Hello Write Brainers!
If you’re familiar with my background (and you should be if you’ve read my profile page or kept up with my Write Brained series), you know I didn’t get my writing passion through sales and marketing copy. I’m a creative writer. I went to school for creative writing and, in the long run, that’s what I love to do.
Creative writing fits quite nicely in with copywriting, though, so it’s not like I’m completely out of my element here. In fact, quite the contrary. Many of the techniques I’ve developed through creative writing only improves my copy. That’s why I’m starting a series-within-a-series. The Creative Corner, as I’ve decided to call it, outlines some of the writing techniques or conventions I’ve learned and how they can be applied to copywriting.
Today’s writing technique is parallel form.
What is parallel form?
Parallel form, otherwise known as parallel structure, is actually a common convention for proper writing across the board. The idea is uniformity. Words or phrases should have the same voice or structure in order to emphasize that they are equally important. The Owl at Purdue has an excellent article if you want more information.
Parallel: In her spare time, Mary likes to write her book, play Skyrim, and bake delicious pumpkin-based goods.
Non-Parallel: In her spare time, Mary likes to write her book, play Skyrim, and she bakes delicious pumpkin-based goods.
As you can tell, removing the parallel structure makes the phrase read extremely awkwardly (which is why it’s not just a creative writing convention–it’s a good person convention). But there are ways to take parallel form and make it “creative writing” rather than just “proper writing.”
Parallel form in a creative sense.
Let’s remove the context of uniform sentences and turn it into uniform paragraphs. One reason I call it “parallel form” and not “parallel structure” is because you can take this concept and apply it to a bigger picture. When you write a paragraph in parallel structure, it looks something like this:
It was Labor Day weekend. Mary had a big copywriting project ahead of her. Mary also had a big camping trip waiting just on the other side of Friday. She had an important decision to make: work or play? Or maybe work and play. Maybe that remote cabin in the middle of the woods had Internet, or at least a desk where she could write the old fashioned way.
Do you notice the parallel form?
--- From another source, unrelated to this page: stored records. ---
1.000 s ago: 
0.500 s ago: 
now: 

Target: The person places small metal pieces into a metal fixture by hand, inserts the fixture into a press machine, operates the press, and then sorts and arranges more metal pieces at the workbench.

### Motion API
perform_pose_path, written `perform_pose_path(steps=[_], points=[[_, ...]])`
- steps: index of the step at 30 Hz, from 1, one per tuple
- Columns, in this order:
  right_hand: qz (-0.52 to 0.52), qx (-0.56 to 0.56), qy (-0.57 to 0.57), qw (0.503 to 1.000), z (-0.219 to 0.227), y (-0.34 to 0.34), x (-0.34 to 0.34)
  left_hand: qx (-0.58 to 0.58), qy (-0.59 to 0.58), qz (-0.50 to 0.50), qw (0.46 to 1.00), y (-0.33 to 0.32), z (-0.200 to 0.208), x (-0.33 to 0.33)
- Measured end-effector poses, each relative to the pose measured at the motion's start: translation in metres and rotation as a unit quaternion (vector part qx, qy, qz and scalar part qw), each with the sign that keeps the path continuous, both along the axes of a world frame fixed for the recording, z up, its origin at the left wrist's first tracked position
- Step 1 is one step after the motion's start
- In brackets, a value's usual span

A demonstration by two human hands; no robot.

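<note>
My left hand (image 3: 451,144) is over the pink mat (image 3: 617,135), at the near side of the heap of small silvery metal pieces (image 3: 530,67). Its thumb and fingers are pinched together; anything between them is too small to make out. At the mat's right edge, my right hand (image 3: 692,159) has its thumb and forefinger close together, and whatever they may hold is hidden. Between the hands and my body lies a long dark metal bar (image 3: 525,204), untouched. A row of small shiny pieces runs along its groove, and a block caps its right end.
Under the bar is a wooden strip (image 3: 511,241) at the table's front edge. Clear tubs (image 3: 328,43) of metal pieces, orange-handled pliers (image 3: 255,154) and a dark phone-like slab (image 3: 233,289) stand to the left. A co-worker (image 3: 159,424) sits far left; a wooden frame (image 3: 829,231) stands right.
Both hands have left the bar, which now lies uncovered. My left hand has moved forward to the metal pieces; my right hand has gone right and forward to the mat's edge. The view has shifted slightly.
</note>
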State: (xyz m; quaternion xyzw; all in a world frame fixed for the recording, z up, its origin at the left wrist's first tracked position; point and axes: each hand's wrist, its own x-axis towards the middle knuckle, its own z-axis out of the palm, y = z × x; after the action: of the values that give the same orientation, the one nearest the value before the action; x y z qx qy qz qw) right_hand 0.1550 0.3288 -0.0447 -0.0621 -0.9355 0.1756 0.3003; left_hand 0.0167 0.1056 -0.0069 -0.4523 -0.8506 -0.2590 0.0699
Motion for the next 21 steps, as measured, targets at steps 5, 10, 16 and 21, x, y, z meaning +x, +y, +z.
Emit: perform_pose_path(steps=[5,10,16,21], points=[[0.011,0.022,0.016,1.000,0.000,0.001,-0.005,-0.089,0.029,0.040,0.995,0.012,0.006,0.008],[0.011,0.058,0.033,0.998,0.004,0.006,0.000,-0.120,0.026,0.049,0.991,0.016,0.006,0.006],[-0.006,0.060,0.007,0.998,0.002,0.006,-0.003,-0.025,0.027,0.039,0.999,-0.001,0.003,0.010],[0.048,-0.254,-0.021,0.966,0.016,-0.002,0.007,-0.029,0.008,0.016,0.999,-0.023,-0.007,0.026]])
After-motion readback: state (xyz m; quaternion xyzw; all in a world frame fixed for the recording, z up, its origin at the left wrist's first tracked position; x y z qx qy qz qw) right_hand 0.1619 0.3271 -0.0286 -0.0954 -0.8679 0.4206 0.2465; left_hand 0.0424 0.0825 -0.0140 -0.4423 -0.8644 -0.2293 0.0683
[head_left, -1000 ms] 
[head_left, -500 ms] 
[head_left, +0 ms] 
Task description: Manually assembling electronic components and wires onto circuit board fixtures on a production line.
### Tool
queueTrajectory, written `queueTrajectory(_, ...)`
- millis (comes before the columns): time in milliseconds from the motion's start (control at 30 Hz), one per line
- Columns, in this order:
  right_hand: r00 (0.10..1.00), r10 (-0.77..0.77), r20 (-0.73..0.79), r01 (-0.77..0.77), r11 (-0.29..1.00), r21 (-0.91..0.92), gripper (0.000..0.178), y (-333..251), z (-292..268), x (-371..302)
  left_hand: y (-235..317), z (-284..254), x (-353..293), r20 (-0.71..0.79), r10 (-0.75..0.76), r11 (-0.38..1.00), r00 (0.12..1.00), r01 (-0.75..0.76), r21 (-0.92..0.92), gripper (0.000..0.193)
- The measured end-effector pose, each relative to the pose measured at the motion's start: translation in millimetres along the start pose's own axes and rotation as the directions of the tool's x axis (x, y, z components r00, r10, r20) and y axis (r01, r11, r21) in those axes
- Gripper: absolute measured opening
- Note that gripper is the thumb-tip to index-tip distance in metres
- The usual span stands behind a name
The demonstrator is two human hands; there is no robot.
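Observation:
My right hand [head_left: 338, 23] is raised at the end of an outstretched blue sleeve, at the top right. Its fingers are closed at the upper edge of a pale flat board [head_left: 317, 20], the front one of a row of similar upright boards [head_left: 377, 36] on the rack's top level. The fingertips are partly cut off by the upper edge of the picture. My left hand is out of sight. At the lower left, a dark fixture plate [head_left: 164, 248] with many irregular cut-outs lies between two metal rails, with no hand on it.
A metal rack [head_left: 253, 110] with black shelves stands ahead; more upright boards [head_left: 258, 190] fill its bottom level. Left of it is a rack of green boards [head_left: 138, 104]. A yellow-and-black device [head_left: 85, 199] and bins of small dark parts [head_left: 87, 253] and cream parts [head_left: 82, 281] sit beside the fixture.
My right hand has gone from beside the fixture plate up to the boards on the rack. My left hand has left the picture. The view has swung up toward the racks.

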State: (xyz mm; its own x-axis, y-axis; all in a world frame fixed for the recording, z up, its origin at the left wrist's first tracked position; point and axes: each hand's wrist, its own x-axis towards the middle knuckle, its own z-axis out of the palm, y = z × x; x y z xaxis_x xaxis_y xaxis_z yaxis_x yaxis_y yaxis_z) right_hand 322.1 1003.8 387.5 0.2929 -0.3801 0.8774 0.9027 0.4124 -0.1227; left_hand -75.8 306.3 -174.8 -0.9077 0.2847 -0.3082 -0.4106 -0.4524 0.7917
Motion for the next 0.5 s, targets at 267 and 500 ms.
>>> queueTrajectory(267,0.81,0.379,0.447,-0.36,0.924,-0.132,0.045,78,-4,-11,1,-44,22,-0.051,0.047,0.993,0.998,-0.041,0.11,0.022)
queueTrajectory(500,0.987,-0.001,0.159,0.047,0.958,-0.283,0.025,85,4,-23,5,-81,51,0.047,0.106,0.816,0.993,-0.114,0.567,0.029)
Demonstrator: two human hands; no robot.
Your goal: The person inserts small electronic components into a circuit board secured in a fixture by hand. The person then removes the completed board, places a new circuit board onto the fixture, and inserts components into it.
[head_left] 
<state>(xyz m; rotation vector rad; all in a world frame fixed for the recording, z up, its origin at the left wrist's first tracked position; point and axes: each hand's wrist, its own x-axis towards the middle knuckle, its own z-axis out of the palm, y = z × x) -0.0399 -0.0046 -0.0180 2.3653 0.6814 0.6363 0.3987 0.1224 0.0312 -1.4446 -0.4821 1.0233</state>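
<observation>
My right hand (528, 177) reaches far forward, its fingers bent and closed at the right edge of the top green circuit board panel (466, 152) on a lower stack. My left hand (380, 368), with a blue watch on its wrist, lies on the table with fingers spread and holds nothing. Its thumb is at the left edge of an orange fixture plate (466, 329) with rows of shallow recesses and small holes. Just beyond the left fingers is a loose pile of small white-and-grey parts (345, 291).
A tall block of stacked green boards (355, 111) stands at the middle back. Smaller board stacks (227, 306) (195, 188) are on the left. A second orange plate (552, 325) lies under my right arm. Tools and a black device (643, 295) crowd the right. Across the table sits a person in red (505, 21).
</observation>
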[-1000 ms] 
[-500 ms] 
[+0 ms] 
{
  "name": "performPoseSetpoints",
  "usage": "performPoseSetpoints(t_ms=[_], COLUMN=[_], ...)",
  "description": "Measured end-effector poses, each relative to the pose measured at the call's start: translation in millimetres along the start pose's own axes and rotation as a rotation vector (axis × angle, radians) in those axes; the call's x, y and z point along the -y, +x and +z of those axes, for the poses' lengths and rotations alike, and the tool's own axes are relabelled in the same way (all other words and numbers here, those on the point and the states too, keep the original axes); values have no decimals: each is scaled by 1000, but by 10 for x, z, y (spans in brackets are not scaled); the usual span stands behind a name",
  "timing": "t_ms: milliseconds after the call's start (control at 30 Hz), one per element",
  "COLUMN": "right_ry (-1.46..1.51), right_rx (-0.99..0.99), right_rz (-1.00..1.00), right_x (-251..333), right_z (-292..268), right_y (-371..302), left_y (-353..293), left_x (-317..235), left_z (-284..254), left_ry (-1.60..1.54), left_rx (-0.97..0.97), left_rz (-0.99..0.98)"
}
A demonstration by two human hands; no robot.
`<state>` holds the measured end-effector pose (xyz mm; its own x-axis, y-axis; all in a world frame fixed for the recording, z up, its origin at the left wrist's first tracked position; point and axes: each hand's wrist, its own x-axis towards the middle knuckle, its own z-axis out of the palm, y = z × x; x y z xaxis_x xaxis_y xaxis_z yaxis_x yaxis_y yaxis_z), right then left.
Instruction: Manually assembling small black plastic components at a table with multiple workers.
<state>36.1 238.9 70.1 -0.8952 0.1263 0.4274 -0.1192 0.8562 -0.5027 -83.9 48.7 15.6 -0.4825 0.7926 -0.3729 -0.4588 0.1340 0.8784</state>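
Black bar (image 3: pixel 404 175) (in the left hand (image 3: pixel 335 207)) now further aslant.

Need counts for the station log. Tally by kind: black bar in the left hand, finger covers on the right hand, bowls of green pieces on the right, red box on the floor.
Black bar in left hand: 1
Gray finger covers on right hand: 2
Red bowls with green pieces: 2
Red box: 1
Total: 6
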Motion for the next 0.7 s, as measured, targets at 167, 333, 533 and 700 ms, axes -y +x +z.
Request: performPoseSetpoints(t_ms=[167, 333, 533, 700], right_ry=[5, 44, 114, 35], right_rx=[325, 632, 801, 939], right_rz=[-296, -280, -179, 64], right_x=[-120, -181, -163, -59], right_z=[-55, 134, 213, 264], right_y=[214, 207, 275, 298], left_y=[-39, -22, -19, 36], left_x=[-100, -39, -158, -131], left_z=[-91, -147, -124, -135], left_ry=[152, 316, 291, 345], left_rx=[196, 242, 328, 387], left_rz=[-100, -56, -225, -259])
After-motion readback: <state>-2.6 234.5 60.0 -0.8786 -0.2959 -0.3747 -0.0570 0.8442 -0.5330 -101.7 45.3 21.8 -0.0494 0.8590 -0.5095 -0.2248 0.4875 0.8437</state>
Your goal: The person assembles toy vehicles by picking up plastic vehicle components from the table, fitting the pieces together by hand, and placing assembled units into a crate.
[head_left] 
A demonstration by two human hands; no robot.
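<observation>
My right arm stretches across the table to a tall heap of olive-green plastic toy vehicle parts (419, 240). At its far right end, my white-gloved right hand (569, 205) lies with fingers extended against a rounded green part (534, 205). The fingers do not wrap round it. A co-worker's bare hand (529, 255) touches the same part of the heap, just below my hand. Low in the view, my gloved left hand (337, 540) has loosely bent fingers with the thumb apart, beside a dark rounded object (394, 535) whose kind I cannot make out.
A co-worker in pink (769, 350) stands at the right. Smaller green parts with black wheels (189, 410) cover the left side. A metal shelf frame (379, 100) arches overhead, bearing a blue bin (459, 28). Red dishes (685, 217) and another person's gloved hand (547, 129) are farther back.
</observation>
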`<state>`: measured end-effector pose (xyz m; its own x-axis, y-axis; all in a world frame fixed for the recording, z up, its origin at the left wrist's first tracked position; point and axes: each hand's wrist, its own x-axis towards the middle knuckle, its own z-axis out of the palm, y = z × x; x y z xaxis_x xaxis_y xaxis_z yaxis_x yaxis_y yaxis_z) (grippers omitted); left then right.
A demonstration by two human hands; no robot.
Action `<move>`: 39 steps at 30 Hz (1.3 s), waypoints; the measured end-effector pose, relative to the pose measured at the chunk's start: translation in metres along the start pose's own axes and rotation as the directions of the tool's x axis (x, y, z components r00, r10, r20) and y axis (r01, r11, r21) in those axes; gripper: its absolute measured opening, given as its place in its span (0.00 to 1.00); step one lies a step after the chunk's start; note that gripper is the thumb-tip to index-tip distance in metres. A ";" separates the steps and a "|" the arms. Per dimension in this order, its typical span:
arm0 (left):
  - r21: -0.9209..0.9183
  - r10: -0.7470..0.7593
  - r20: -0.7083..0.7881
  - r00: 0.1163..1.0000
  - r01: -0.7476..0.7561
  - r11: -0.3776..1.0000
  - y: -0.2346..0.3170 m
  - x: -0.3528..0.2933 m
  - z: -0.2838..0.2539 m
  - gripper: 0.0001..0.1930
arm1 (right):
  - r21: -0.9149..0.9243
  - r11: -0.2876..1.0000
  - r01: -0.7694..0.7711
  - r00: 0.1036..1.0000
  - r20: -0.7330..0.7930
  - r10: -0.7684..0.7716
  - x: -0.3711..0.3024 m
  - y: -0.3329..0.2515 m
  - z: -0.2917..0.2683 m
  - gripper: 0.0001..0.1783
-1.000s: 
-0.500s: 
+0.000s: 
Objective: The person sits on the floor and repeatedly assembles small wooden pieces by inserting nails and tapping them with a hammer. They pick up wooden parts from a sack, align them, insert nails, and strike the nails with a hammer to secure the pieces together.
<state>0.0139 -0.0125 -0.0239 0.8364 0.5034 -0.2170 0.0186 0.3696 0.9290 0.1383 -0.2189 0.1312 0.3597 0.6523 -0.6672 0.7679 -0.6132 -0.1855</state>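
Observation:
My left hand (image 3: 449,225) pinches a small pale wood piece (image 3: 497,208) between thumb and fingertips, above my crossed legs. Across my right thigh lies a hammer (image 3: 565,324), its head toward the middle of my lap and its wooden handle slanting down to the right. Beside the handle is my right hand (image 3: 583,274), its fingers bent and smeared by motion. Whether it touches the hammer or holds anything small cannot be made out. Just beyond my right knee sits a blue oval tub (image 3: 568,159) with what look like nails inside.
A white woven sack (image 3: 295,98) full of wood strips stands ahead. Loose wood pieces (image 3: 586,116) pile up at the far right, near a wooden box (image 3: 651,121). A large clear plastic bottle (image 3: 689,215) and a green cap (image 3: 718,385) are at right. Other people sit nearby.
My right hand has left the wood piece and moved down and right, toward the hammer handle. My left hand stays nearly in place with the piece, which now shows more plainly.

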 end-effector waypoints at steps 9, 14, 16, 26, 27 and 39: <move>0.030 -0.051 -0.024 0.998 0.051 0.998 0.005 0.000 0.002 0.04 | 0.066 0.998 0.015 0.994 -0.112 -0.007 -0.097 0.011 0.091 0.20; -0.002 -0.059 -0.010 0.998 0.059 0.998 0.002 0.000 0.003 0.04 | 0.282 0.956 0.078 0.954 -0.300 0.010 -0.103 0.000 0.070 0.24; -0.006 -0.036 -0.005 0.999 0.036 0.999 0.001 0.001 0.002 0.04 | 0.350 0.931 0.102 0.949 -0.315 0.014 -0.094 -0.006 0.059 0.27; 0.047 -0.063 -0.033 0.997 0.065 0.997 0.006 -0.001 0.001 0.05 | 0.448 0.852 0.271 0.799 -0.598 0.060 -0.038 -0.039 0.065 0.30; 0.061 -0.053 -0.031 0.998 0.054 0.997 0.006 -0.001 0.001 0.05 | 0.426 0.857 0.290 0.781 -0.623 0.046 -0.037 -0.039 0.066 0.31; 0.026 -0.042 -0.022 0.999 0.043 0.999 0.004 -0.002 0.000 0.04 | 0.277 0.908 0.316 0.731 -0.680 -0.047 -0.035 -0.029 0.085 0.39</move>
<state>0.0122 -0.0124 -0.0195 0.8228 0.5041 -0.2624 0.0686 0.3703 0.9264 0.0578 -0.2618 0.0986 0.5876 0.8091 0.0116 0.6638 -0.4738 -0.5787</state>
The second and third sentences are written in a very similar format and use the same language. “Big copywriting project” is parallel to “big camping trip.” Additionally, the phrases “work or play” and “work and play” have the same sort of technique. The parallel form in this paragraph accomplishes two things: it points out how equally weighted both ideas are as well as makes the entire thing a little bit more memorable. Parallel form, whether we notice it or not, stands out. Your reader is more likely to remember the phrase because the form is repeated. Additionally, it makes the writing easier and more exciting to read.
Saying “Mary had a copywriting project and a camping trip this weekend” just isn’t as exciting.
Why use parallel form for copywriting?
The reasons you should use parallel form in copywriting are pretty much the same as why you would use it in creative writing: it demonstrates equal importance between ideas, serves as a mnemonic device to help your readers remember your writing, and makes your copy more exciting and interesting to read.
One place specifically parallel form may work best for copywriting is in the benefits. If you list the benefits in a creative style where you utilize parallel form, you are doing exactly what you’re expected to: making them exciting, memorable, and important.